(私のエピソード集・8) やっと卒業
私にとっては、長い長い4年間だった。勉強そのものの記憶よりも、生活とお金のやりくりに、追われていた思い出の方が多い気がする。
(ここにはまだ披瀝できない、寮での辛い大きな出来事が、心にしこりを抱えたままの卒業でもあった。寮内で起きたある盗難事件の、私が証人の立場となり、私の証言のせいで、寮を追われ、大学の温情により、翌年復帰する形となった人物がいたことだ。『あじさい寮物語』の中で、少し形を変え、フィクションも少し加えて、書き残してはいるが、実際はどうであったかについては、時が来るまで、私はやはり口をつぐんでいようと思う。その時の被害者の方と、寮監先生はもう亡くなられてしまったけれども・・。)
朝が苦手な超低血圧の私にとって、寮での朝6時からの〈掃除当番〉が、何より苦痛だった。廊下、洗面所、トイレ掃除のどれかを、1週間続けるのだが、明日から当番という前夜は、眠れず明け方近くまで、目が覚めていて、このまま起きていようと、思い始めると、ふっと眠ってしまい、部屋の扉を激しく叩かれて起こされ、叱責を受けてしまう。
それが何度あったことか。何十年後になっても、夢に見てしまうほど、苦い思い出だった。
寮にいれば、〈列〉と呼ばれる、1年生から4年生まで、10人のグループで、時々お茶会が開かれる。そのたびに、名店からケーキを取り寄せ、列長の部屋に集まって、紅茶やコーヒーで楽しむのだが、私はこの時の経費に、毎回ドキドキしていた。財布に3円しかない日にも、100円集められるのだから。
本棚の本を古本屋へ、持って行った日もあれば、倉敷で電気店を営む長兄が、送ってくれたラジオを、質屋へ入れたこともあった。
アルバイトのお金が入った日に、請け出しに行くのだ。一度、この質札を廊下に落として、気付かなかったことがあって、寮監先生が拾って、私に届けてくれた時は、恥ずかしさに顔も上げられなかった。
そんな私が、やっと卒業の時を迎えたのだから、よくぞこぎ着けた、という思いが強かった。倉敷の母が、卒業と就職には、物入りだろうと、初めて大金を送ってくれた。次兄が京大の修士課程を卒業し、就職先が決まったこともあって、少しは余裕ができたのだ。
高校の時の同級生が、卒業式の服と、帝国ホテルでの謝恩会の礼服を引受けてくれて、布地やスタイルを、色々と考えてくれた。杉野ドレメ学院を終えた彼女にとっても、力試しのチャンスとあって、大変な意気込みで、取り組んでくれるのだが、私の願いとはすれ違うこともあって、一番困ったのは、卒業式用の黒服だった。

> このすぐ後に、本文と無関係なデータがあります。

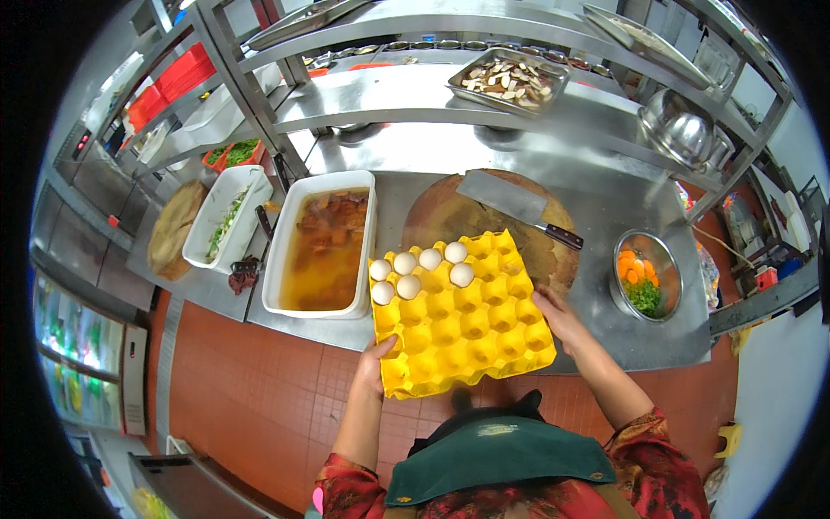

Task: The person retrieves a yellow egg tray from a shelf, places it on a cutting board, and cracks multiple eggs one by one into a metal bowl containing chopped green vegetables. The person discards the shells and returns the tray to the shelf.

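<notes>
Both of my hands hold a yellow egg tray (476, 318) in front of me, over the front edge of the steel counter. My left hand (375, 364) grips the tray's left side near its lower corner, thumb on top. On the right side, my right hand (557, 318) supports the rim, its fingers partly hidden beneath. Several white eggs (405, 263) sit in the cups at the far left; the other cups hold nothing. Behind the tray lies a round wooden chopping board (434, 207), partly covered by it. A cleaver (506, 194) with a dark handle rests on the board.
A white tub of brown liquid with chunks (331, 259) stands left of the board. To the right is a steel bowl (674, 285) with carrot slices and chopped greens. A steel shelf (389, 104) overhead bears a metal pan of sliced food (509, 81). Another white tub (227, 214) stands farther left.
</notes>
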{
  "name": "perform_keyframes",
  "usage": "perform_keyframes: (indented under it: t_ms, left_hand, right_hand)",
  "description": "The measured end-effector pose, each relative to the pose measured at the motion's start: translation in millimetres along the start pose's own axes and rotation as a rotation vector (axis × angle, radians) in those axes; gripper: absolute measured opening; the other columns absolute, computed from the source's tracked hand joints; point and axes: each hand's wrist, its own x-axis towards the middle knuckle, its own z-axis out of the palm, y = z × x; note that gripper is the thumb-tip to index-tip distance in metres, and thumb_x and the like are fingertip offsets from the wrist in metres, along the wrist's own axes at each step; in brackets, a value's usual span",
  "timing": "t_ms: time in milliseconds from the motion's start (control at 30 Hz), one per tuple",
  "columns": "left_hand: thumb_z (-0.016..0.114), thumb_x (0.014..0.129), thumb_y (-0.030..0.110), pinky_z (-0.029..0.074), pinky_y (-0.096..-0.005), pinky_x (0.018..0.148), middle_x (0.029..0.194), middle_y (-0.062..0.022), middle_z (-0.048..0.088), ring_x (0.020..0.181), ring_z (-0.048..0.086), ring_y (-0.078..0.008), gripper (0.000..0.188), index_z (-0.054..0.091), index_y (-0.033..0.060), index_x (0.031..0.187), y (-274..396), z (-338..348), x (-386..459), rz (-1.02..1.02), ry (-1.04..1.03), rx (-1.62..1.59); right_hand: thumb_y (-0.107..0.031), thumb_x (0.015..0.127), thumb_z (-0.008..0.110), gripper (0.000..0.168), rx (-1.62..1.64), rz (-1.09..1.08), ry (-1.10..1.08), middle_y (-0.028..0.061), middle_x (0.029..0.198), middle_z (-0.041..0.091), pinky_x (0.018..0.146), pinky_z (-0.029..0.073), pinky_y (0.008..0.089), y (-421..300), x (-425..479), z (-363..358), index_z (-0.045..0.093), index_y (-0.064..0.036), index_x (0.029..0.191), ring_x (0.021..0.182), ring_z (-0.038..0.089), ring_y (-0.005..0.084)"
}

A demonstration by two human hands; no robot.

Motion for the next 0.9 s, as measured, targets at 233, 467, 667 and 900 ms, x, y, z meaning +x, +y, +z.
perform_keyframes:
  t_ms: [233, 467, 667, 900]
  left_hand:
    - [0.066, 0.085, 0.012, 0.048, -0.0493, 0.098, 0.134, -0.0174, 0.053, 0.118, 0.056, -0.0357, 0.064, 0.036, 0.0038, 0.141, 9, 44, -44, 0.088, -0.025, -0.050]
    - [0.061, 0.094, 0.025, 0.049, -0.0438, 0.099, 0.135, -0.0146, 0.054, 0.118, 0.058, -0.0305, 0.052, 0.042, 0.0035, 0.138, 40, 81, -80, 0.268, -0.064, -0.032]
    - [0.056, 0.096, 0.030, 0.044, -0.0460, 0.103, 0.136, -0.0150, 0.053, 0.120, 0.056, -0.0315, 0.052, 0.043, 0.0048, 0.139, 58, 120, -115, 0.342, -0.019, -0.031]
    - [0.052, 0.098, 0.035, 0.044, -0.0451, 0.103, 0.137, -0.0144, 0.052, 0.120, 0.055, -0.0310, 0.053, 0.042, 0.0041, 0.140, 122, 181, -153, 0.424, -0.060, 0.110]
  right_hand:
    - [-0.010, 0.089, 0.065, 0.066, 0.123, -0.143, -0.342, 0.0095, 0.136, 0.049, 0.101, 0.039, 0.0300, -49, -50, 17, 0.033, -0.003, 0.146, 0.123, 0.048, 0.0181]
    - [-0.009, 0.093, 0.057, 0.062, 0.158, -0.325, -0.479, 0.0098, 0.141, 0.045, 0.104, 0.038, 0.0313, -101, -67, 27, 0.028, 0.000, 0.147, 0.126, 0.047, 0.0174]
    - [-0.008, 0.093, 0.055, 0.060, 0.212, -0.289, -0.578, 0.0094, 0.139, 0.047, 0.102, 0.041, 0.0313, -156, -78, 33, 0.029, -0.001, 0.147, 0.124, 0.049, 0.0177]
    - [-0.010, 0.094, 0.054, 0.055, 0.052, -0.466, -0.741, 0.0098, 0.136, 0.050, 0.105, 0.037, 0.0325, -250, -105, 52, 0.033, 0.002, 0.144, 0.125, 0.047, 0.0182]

私はごく普通の、冠婚葬祭に使える、テーラー襟の黒服を、お願いしたのだが、彼女が言い張るには、4月から勤め始める学校でも、着られる服の方がいい。卒業式は黒服でなくては、と決まってるわけではない。いいのを考えてあげるから、任せなさい、というわけで、結局、黒服は作ってはもらえなかった。金額に限りがあるので、2着のスーツは作れなかったのだ。
そんなわけで、卒業式当日、ほんとうに私ひとりだけが、薄クリーム色のスーツ姿だった。黒服ずくめの全員写真の中で、白さが際立って、何とも恥ずかしくてならなかった。
しかも私は〈引っ込み思案の、時どき蛮勇〉を、この時、まさに発揮してしまい、式の数日前に、自作の詩を、本館の受付に届けてしまったのだ。
その詩が、あろうことか、卒業記念号の〈学報〉の、全員写真の上部に載せられていて、私は嬉しいどころか、死んでしまいたいほど恥ずかしくて、自分に配布されたものを、引き破って捨ててしまった。
どうしてあんなことをしてしまったんだろう。もう忘れてしまうしかない、と固く心に決めた。やっぱり〈卒業〉にこぎ着けた喜びが、爆発したせいだったのだろう。私の中のマグマは, 奥深くにひそんでいて、まれに噴出してしまうのだ。
卒業式には、大勢の父母が、キャンパスを訪れていた。遠い北海道や、九州からはるばると、娘の卒業を祝いに来ていて、あちこちで写真を取り合っていた。
私は家族に来て欲しいとは、思いもしなかった。北朝鮮から無一物で引揚げた貧しさが、今も尾を引いていて、そんな余裕のないことは、わかっていたから。